**Assignment:** Every line of the listing below is to be repeated exactly; the pictures stay out.

**Information provided:**
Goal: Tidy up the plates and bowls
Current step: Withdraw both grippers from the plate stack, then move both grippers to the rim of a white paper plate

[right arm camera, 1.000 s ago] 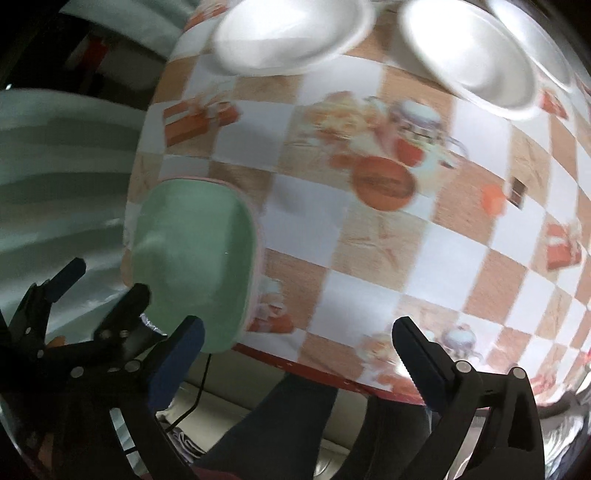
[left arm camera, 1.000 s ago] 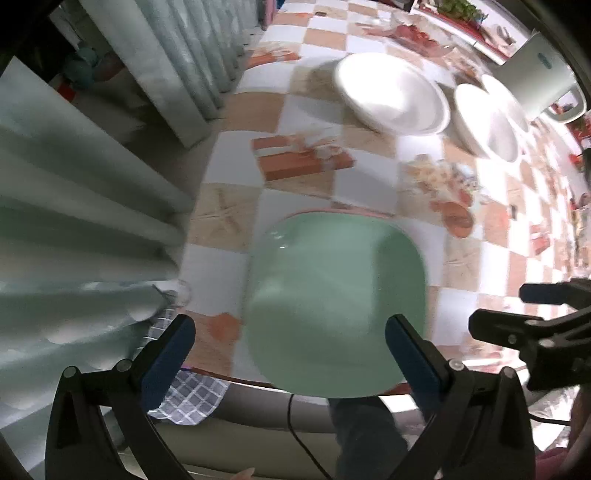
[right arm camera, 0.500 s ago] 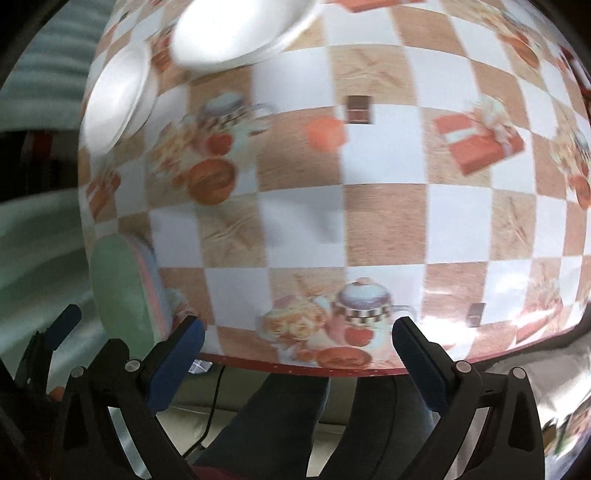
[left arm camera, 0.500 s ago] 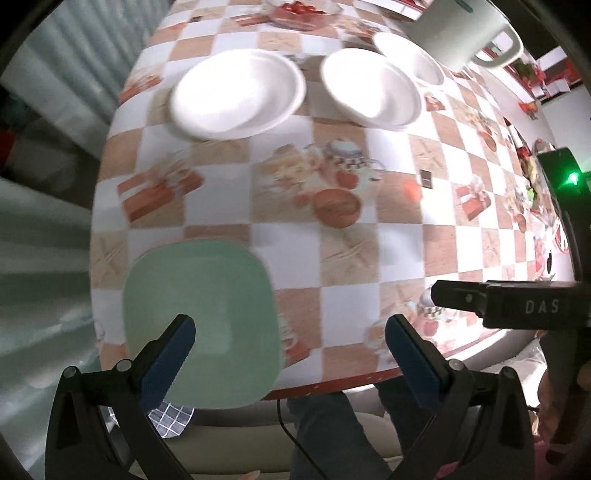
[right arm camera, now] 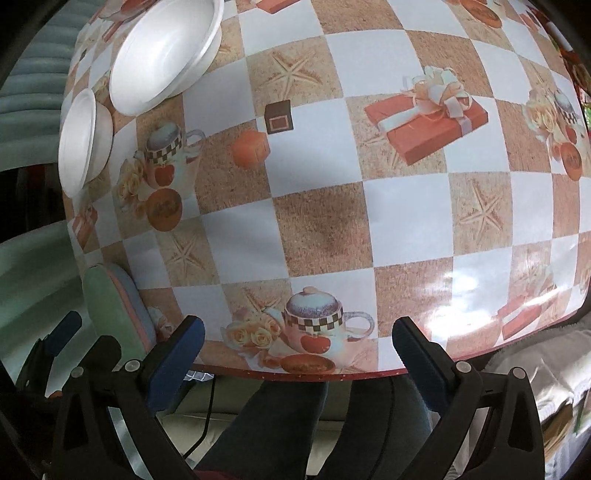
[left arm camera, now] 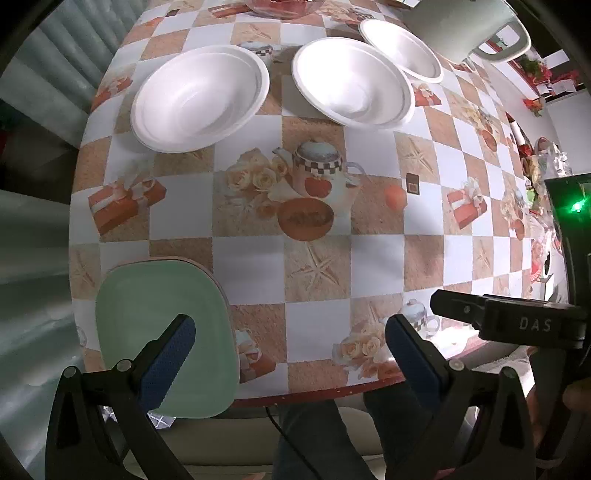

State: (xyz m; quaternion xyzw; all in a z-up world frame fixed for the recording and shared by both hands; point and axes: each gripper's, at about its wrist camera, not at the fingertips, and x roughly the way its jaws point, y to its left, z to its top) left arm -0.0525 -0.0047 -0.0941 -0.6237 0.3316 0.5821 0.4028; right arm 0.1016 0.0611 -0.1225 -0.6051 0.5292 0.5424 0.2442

**Response to the exercise:**
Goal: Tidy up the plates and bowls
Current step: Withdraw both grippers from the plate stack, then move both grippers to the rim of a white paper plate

[right arm camera, 1.000 s ago] 
[left arm camera, 1.000 s ago] 
[right arm camera, 0.500 s ago] 
[left arm camera, 0.500 s ago] 
[right arm camera, now] 
[left arm camera, now] 

State: (xyz m; quaternion xyzw; all in a z-up world frame fixed for the recording and shared by both hands; point and axes: each gripper's, at about its wrist camera, not at the fingertips, and x roughly the way its jaws point, y to its left, z to its top) left arm -0.0525 -0.0047 -0.0941 -0.6237 0.3316 0.5821 0.4028; right arm 0.1016 0.0611 -0.1225 -0.6051 0.5292 0.5424 0.2442

Nothing more is required for this exercise.